» **Exercise objective**:
In the entries below, find the line with "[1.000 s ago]" and the line with "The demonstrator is"; reproduce those two lines and all lines between them exactly, without pictures.

» **Records for this exercise**:
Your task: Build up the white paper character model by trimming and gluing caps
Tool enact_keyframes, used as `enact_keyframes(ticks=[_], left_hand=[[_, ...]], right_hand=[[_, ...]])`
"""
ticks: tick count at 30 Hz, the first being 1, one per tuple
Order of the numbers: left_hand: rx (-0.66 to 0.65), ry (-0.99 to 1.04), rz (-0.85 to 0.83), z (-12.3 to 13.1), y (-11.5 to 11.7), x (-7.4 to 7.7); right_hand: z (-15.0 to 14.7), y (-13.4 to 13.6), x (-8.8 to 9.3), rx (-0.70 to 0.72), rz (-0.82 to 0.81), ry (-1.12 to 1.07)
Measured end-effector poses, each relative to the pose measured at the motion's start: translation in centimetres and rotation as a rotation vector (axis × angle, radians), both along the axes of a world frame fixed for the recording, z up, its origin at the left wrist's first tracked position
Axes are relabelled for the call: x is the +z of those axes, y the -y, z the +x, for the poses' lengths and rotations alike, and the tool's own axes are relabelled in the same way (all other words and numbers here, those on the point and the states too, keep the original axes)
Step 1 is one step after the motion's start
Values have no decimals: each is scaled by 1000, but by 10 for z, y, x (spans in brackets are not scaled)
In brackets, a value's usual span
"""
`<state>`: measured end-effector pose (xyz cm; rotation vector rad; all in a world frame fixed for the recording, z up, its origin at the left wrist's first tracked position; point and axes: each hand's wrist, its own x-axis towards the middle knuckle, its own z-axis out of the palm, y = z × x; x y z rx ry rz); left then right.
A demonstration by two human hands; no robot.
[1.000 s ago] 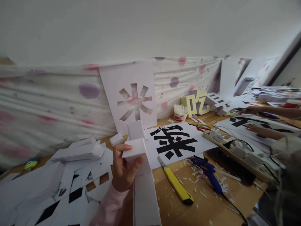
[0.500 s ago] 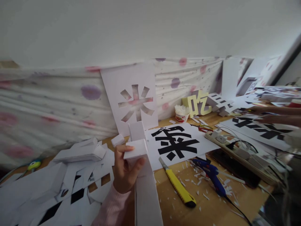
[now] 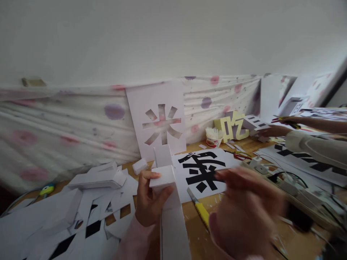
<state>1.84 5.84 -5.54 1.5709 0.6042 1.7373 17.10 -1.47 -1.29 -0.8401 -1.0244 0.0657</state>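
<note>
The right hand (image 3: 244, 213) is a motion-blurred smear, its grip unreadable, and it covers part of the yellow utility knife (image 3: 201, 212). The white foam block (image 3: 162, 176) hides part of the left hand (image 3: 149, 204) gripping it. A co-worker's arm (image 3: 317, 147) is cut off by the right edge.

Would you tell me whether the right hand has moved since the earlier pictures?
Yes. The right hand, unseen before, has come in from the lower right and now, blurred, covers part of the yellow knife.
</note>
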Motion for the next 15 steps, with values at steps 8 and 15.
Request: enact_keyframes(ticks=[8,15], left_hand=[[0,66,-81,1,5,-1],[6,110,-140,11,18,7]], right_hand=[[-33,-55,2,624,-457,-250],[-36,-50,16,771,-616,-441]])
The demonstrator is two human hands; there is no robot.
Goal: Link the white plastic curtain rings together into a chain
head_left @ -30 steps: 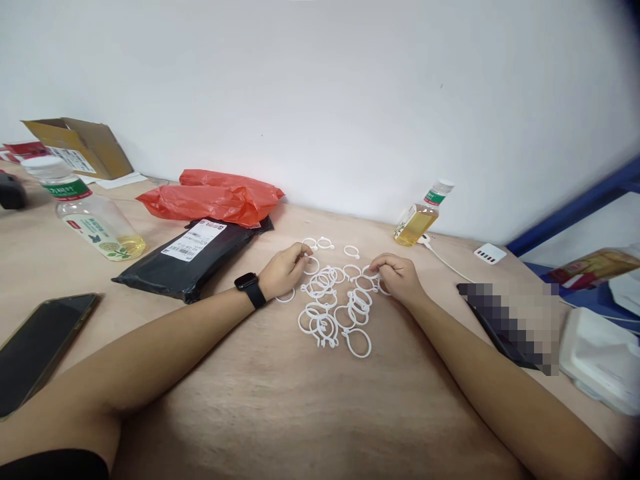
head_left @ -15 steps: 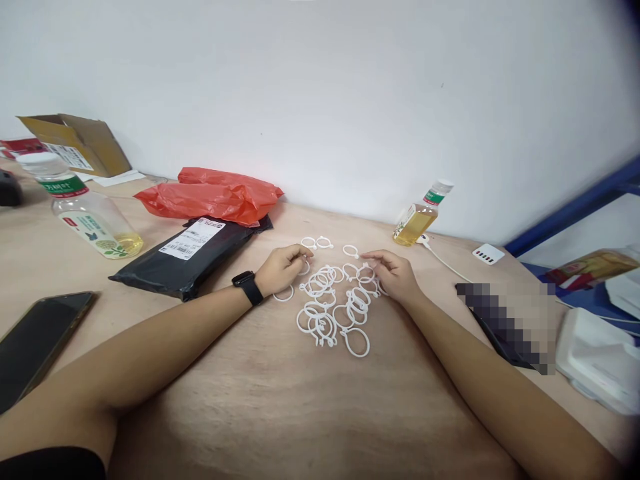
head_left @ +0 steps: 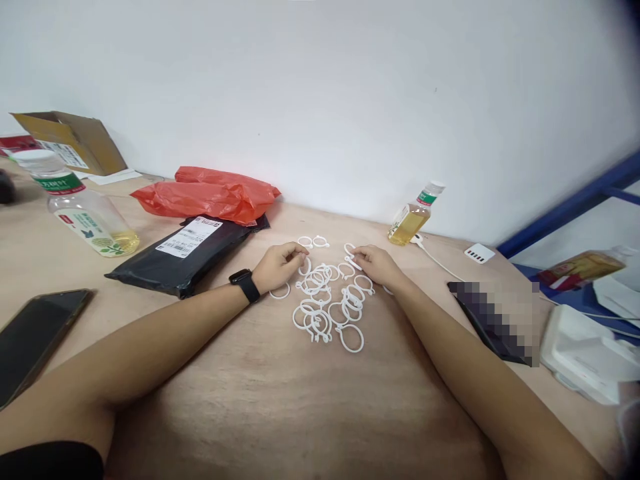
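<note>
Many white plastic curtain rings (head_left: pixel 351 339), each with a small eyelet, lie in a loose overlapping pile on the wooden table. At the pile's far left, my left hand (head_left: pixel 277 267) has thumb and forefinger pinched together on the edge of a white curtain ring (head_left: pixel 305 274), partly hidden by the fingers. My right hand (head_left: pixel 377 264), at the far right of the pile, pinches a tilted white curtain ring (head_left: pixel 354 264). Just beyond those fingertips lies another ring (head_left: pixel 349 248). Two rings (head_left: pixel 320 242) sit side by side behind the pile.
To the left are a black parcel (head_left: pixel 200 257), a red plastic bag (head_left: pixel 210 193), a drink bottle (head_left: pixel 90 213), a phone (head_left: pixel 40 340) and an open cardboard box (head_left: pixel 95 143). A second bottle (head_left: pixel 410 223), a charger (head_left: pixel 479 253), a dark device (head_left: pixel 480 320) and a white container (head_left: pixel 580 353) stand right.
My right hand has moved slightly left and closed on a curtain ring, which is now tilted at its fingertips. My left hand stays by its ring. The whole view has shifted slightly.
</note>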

» **Expected answer**:
[1.000 s ago] 
[0.500 s ago] 
[now] 
<state>1.84 5.84 -5.54 1.5709 0.6042 1.7373 17.10 -1.47 -1.29 -0.8401 -1.0244 0.0657</state>
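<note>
The right hand (image 3: 244, 213) is a motion-blurred smear, its grip unreadable, and it covers part of the yellow utility knife (image 3: 201, 212). The white foam block (image 3: 162, 176) hides part of the left hand (image 3: 149, 204) gripping it. A co-worker's arm (image 3: 317, 147) is cut off by the right edge.

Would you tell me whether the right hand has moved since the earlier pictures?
Yes. The right hand, unseen before, has come in from the lower right and now, blurred, covers part of the yellow knife.
</note>
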Motion for the next 15 steps, with values at steps 8 and 15.
Request: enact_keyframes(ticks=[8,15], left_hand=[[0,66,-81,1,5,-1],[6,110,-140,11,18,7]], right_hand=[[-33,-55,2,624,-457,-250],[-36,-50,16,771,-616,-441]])
The demonstrator is two human hands; there is no robot.

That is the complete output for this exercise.